WORK INSTRUCTION: Quote exactly, and only, the lines of the material below from the line with "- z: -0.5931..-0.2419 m" through the line with "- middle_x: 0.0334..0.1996".

PROVIDED RECORDS START

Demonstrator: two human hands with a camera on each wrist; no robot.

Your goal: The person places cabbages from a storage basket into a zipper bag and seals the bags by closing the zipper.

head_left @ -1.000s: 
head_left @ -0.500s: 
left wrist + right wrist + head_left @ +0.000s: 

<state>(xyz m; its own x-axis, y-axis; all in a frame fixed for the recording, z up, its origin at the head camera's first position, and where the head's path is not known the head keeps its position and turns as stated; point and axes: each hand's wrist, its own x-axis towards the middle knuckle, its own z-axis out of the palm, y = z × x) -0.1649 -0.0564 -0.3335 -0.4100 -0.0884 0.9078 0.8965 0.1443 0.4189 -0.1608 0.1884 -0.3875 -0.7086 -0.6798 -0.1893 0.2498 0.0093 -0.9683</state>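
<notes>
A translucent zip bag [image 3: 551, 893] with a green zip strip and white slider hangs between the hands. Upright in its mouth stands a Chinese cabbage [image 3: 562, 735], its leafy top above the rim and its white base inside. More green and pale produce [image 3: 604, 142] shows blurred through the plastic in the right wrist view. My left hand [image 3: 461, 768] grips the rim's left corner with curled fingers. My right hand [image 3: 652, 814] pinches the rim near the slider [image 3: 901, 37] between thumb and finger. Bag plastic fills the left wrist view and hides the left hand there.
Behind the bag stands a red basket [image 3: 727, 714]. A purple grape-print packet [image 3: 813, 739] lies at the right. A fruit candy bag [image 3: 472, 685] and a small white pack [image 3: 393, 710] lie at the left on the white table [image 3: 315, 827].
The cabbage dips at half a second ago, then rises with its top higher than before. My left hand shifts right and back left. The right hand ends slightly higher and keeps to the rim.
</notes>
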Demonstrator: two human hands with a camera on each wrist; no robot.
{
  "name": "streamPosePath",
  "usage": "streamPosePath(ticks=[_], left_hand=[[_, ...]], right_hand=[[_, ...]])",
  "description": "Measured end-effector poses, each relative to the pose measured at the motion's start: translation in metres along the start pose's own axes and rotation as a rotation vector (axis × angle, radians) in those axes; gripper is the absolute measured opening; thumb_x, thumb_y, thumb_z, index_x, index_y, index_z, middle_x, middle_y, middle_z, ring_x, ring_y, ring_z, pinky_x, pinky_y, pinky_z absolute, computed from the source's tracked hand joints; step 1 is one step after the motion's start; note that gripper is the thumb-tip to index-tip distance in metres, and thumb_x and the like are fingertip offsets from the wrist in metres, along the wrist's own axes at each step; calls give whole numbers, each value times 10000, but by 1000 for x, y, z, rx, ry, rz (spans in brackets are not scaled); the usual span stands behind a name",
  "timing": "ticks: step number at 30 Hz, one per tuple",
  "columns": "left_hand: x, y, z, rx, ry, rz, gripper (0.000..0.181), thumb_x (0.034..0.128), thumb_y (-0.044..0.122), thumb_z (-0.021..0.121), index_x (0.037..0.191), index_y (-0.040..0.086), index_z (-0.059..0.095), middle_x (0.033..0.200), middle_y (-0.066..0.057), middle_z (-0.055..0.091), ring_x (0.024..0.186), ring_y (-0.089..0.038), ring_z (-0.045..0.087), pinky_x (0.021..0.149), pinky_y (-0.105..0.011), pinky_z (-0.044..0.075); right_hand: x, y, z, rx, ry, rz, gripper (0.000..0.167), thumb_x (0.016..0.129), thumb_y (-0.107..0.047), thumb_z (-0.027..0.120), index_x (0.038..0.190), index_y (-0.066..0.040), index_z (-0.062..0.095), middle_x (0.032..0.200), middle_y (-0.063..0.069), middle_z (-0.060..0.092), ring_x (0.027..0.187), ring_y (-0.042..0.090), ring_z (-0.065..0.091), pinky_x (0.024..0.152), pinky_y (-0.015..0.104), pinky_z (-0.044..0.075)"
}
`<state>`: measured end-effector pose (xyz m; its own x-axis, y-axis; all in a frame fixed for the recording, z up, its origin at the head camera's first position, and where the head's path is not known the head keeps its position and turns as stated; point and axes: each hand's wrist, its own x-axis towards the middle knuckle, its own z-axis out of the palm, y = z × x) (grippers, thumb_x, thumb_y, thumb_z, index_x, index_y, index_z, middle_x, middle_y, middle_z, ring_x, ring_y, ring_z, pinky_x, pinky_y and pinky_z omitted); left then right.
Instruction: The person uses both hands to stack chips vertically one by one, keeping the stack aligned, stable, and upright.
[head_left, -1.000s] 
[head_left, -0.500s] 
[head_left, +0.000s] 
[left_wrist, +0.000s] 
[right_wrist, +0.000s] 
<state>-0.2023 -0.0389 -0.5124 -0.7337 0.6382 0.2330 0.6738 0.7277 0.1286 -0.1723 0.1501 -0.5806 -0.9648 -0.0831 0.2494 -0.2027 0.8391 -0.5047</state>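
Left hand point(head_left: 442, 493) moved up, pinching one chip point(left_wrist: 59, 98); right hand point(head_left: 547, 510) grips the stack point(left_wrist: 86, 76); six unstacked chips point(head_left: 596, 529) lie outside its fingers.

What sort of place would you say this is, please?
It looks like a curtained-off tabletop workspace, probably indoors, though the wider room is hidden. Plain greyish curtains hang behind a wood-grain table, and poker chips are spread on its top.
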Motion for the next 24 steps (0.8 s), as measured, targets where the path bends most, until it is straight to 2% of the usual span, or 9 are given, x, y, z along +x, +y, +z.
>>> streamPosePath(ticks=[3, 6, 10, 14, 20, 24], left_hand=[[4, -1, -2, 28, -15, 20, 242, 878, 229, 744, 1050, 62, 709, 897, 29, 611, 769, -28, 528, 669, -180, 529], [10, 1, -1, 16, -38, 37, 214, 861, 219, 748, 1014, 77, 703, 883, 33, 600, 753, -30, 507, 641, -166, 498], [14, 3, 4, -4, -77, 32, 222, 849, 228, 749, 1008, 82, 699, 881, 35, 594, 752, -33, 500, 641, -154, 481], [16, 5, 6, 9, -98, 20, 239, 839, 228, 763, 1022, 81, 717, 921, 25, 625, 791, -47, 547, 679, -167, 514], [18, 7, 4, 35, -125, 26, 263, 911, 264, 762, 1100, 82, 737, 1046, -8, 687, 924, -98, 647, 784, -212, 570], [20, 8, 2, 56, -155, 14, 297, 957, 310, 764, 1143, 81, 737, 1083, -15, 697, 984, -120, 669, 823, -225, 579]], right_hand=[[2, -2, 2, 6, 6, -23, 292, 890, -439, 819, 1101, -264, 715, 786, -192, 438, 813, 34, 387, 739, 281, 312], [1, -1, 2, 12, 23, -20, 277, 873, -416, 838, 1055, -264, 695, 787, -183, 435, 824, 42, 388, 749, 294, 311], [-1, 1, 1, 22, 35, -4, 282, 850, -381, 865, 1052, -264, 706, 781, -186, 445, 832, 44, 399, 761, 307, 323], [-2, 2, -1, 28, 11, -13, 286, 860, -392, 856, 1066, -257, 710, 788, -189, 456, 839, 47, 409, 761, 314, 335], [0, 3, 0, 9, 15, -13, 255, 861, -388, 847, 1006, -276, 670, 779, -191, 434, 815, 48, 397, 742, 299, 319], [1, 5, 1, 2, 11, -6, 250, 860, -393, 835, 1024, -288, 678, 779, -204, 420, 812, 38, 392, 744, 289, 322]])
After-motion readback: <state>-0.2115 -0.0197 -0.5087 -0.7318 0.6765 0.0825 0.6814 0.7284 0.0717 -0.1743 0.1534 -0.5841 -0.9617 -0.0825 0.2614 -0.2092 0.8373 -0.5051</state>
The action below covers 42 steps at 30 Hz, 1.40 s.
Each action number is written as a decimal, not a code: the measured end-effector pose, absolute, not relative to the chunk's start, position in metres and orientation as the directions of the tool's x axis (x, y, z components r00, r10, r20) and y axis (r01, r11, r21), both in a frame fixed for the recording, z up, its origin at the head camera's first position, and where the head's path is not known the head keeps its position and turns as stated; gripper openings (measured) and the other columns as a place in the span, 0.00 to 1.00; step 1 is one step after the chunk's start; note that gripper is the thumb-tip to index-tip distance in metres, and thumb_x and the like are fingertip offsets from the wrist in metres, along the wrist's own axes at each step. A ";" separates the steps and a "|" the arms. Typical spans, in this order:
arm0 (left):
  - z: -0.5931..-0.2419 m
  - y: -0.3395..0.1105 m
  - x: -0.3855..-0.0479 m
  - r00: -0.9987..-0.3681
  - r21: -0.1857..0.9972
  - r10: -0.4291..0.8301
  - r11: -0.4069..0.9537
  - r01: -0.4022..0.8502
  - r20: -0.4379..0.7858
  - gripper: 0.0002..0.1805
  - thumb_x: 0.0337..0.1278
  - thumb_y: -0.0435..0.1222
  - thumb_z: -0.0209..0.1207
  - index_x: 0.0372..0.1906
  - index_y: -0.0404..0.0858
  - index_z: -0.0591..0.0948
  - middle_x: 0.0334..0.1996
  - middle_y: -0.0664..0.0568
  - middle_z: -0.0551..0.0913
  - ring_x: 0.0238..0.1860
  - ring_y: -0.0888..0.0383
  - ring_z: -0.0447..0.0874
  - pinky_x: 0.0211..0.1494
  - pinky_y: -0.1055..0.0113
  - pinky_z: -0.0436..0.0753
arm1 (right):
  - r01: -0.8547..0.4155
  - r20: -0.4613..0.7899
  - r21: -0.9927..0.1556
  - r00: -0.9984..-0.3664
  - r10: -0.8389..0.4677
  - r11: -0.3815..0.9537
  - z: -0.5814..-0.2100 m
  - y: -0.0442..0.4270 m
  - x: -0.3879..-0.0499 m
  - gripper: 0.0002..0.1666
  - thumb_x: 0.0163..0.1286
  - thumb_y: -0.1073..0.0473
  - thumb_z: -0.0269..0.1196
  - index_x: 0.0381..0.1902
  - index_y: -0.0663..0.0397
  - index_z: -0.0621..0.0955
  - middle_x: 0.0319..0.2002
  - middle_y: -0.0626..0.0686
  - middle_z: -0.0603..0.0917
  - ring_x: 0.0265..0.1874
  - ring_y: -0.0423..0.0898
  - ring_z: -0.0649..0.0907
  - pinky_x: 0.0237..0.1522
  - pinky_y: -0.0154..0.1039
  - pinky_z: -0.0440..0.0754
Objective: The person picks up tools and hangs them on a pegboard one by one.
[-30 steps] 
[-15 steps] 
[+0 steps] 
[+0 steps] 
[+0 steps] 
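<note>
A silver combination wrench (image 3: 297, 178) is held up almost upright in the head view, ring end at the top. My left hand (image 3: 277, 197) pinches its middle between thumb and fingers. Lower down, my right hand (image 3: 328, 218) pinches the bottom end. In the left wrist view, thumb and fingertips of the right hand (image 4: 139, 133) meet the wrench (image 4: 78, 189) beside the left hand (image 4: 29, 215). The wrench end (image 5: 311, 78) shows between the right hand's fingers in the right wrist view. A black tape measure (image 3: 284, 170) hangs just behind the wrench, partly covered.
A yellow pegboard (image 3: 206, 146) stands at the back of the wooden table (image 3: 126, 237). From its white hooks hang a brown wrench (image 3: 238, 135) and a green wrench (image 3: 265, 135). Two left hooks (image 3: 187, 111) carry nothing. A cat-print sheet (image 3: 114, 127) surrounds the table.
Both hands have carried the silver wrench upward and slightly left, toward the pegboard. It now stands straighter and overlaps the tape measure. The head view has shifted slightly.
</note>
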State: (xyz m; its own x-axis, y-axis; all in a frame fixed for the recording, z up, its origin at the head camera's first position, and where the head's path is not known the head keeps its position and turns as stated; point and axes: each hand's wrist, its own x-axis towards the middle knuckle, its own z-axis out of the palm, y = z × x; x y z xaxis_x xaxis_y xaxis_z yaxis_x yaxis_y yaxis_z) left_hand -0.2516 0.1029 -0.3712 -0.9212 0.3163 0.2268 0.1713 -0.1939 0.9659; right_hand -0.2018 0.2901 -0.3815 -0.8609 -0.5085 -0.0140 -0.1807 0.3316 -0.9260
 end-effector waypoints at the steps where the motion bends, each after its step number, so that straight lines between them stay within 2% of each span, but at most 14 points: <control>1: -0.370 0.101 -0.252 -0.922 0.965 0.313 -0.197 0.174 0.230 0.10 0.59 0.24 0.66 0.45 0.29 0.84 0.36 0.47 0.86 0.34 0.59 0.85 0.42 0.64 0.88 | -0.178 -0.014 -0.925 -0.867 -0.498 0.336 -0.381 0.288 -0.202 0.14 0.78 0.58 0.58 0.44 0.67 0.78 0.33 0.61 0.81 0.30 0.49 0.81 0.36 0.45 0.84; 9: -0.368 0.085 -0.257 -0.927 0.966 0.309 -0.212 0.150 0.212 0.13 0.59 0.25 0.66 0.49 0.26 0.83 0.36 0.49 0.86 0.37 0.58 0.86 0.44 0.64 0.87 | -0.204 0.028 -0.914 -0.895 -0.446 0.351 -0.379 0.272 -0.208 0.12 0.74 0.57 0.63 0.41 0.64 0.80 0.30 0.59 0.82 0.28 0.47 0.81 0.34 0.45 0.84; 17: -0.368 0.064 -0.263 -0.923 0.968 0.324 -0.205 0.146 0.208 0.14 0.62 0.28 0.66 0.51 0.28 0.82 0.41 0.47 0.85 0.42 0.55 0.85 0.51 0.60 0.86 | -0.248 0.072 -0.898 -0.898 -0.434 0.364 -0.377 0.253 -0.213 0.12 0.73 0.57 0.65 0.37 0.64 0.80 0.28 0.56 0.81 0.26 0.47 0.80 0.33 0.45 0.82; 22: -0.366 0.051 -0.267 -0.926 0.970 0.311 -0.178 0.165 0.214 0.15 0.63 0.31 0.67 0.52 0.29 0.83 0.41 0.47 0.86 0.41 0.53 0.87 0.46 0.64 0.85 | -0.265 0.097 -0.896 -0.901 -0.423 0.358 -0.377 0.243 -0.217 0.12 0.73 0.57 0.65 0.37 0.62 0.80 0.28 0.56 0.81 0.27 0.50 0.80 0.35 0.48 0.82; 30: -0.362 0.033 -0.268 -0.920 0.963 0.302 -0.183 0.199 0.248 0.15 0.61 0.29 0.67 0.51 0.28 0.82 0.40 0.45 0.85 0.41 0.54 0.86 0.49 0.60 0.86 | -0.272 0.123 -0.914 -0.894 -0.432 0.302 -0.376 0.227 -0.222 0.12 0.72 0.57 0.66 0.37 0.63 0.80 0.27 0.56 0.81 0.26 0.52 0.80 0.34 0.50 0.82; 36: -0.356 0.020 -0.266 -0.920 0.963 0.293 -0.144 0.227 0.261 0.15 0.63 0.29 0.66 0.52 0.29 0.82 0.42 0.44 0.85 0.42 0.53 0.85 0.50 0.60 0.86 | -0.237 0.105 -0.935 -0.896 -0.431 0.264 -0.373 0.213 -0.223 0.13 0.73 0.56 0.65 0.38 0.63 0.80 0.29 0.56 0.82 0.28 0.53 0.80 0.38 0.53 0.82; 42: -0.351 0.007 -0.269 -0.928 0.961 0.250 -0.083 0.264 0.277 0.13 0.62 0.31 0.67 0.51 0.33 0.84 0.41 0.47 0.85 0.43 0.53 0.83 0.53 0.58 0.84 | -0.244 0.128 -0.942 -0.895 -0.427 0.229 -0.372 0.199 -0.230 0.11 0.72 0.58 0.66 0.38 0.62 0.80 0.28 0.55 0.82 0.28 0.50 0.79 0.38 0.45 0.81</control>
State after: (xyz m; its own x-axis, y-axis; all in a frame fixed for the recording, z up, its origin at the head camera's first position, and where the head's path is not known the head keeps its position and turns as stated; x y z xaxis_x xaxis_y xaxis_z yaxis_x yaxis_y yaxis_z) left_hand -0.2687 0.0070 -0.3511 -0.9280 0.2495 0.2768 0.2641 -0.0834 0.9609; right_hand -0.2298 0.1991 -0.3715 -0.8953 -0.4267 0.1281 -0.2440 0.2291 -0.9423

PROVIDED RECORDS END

OUTPUT OF THE EXERCISE:
  - z: -0.5931..-0.2419 m
  - y: -0.3395..0.1105 m
  - x: -0.3855..-0.0479 m
  - r00: -0.9987..-0.3681
  - r21: -0.1857..0.9972
  - r10: -0.4291..0.8301
  - r11: -0.4069..0.9537
  - r01: -0.4022..0.8502
  - r20: -0.4379..0.7858
  - gripper: 0.0002..0.1805
  - thumb_x: 0.0337..0.1278
  - thumb_y: -0.0435..0.1222
  - thumb_z: -0.0209..0.1207
  - index_x: 0.0372..0.1906
  - index_y: -0.0404..0.0858
  - index_z: -0.0591..0.0948
  - middle_x: 0.0334..0.1996

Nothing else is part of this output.